▶ Task statement: All of the data is to be restated word for word.

▶ Data:
☆ ☆ ☆ ☆

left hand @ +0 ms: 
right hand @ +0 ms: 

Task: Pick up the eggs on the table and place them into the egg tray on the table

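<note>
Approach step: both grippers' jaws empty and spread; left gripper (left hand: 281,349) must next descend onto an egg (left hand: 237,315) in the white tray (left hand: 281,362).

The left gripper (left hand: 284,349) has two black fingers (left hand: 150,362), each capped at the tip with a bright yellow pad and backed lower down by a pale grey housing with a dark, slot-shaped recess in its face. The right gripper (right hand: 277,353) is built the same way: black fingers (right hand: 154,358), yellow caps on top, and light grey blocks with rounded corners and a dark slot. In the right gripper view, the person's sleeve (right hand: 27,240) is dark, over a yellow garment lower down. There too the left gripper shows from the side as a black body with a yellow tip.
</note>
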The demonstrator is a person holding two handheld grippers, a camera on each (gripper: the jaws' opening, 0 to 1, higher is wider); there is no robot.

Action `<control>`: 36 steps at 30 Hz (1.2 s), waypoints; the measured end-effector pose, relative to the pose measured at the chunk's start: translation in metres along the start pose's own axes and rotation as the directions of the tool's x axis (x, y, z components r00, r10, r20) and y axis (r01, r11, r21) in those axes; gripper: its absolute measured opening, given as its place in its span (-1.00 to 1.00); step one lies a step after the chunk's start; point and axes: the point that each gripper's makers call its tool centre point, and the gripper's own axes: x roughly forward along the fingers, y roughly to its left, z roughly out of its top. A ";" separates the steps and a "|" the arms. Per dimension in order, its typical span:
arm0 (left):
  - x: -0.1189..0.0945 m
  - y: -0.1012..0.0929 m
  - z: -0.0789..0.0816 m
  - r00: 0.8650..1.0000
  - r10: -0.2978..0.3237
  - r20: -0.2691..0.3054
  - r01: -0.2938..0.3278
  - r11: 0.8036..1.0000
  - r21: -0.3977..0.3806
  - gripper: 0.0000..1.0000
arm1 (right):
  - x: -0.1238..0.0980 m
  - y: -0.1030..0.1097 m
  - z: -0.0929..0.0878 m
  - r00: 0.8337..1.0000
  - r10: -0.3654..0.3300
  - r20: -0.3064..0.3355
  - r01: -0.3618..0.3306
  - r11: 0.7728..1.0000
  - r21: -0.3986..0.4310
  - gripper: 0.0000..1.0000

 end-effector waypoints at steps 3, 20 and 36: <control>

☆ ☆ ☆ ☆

▶ Output below:
left hand @ +0 ms: 
right hand @ +0 ms: 

Task: Pick up the eggs on the table and place them into the egg tray on the table

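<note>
Approach step: both grippers' jaws empty and spread; left gripper (left hand: 281,349) must next descend onto an egg (left hand: 237,315) in the white tray (left hand: 281,362).

The left gripper (left hand: 284,349) has two black fingers (left hand: 150,362), each capped at the tip with a bright yellow pad and backed lower down by a pale grey housing with a dark, slot-shaped recess in its face. The right gripper (right hand: 277,353) is built the same way: black fingers (right hand: 154,358), yellow caps on top, and light grey blocks with rounded corners and a dark slot. In the right gripper view, the person's sleeve (right hand: 27,240) is dark, over a yellow garment lower down. There too the left gripper shows from the side as a black body with a yellow tip.
</note>
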The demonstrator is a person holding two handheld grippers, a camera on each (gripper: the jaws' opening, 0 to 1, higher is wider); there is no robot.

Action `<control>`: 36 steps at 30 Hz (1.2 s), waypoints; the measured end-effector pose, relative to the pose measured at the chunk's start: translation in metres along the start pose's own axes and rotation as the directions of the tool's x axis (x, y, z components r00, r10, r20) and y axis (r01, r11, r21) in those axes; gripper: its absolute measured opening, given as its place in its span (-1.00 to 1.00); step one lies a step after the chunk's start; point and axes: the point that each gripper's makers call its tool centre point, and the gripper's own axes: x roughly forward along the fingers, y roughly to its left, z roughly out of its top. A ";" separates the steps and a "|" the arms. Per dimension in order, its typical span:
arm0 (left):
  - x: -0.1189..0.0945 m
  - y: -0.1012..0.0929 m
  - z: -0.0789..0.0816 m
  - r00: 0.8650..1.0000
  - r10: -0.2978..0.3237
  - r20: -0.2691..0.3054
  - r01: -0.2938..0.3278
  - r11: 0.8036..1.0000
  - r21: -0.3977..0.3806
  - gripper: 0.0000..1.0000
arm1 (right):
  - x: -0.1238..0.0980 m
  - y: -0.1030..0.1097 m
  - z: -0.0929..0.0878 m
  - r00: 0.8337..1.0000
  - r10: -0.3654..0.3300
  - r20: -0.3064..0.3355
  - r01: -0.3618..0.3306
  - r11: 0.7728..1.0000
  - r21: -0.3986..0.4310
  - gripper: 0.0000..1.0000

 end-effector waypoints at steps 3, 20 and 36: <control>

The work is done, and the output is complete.